Among high-performing companies, two-thirds are increasingly focusing on values instead of rules. That compares with one in three of the lowest-performing companies. In fact, the highest-performing organizations in our study have elevated human values to such an extent that more than 90% of those values have become part of the company’s brand appeal. In 70% of high-performing organizations, values have also become a business enabler, providing a reference point for the tough decisions, and in turn leading to better decision-making.
At the same time, the report found that too few companies are stepping up to take responsibility when their employees fall short. For example, we found that in too many cases there is an underlying resistance to seeking the root causes of misconduct. Specifically, fewer than half (47%) of low-performing companies bothered to determine accountability in instances of executive and employee misconduct. Moreover, organizations too often fail to walk the talk, with 55% of low-performing organizations saying C-level executives do not consider ethical behaviour a prerequisite for promotion.
In short, the data gathered by LRN suggests that companies that assess the capacity for and inspire greater ethical decision-making, organizational justice and freedom of expression are much more effective at delivering on expectations, fair play and appropriate conduct than those governed only by a checklist of rules and multiple layers of policy and controls. And that means business leaders looking for an edge must take these five steps:
1. Assess what is wrong: Bring real business rigour to the metrics, reporting and assessment of what works and what doesn’t in ethics and compliance by engaging in a deep, wide-ranging analysis of organizational culture, manager conduct and employee behaviour.
2. Catalyze new ways of leading: Surface and share the beliefs that sit at the core of how you want your organization to operate, and delineate the leadership behaviours that best exemplify those beliefs in action. Don’t stop with senior leaders; enlist middle management as the key drivers of what really happens within a business.
3. Formulate and use more effective frameworks: Embed the tools and frameworks people in your organization use to make decisions with the highest expectations of good conduct and hold people accountable for using these tools effectively and consistently.
4. Rethink communications and policy accessibility: A checklist of rules and multiple layers of policy is not enough. Introduce clear, values-based policies that excite and engage employees with their possibility.
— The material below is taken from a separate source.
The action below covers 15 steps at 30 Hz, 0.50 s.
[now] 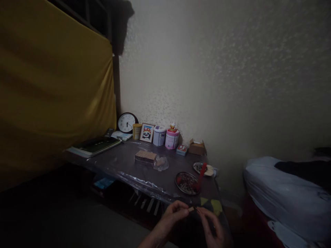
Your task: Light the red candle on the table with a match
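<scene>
Near the table's front edge, my left hand (173, 215) pinches a small tan flat piece (191, 209) between thumb and fingers. The piece has a dark end, and its kind is too small to tell. My right hand (211, 223) is closed at that dark end, with fingertips pressed together; what they hold, if anything, I cannot make out. Just beyond the hands sits a round metal plate (178, 185) of small dark and pale bits, with a red spoon (202, 172) standing in it. Behind it, a smaller plate (194, 168) has similar bits and pale sticks (209, 170) beside them.
On the plastic-covered table (124, 163) lie a block of tan slim pieces (145, 157) and a clear plastic bag (161, 163). Along the wall stand a clock (127, 122), a framed panda picture (147, 133), two tins (159, 135) and a cardboard box (197, 148).
</scene>
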Available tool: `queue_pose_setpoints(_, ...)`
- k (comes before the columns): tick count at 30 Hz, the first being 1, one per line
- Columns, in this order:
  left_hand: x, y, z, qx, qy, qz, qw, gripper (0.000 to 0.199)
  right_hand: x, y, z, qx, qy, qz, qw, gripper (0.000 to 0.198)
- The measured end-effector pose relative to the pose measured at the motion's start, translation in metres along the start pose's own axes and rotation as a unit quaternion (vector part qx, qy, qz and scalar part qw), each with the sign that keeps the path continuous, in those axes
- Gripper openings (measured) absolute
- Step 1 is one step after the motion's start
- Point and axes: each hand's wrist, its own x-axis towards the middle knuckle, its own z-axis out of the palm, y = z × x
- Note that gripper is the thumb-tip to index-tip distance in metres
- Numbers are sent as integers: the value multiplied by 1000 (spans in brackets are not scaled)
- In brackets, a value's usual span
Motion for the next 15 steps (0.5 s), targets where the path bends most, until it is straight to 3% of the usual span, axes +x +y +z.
queue_pose_setpoints(15, 4, -10, -7, -20, -32, 5, 999, 24, -2, 6, 6, 24, 20, -13, 999, 28)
5. Innovate when you educate: Don’t rest on a “one and done approach” of annual training; instead, consistently seek to introduce new and different ways of engaging that takes advantage of best practice in approaches to adult education.
Embedding values into the core of an organization is no easy task. But the outcome will be worth it: a human organization inspired by purpose, based on values and led with moral authority. In other words, just the organization Schwab prescribes for the Fourth Industrial Revolution.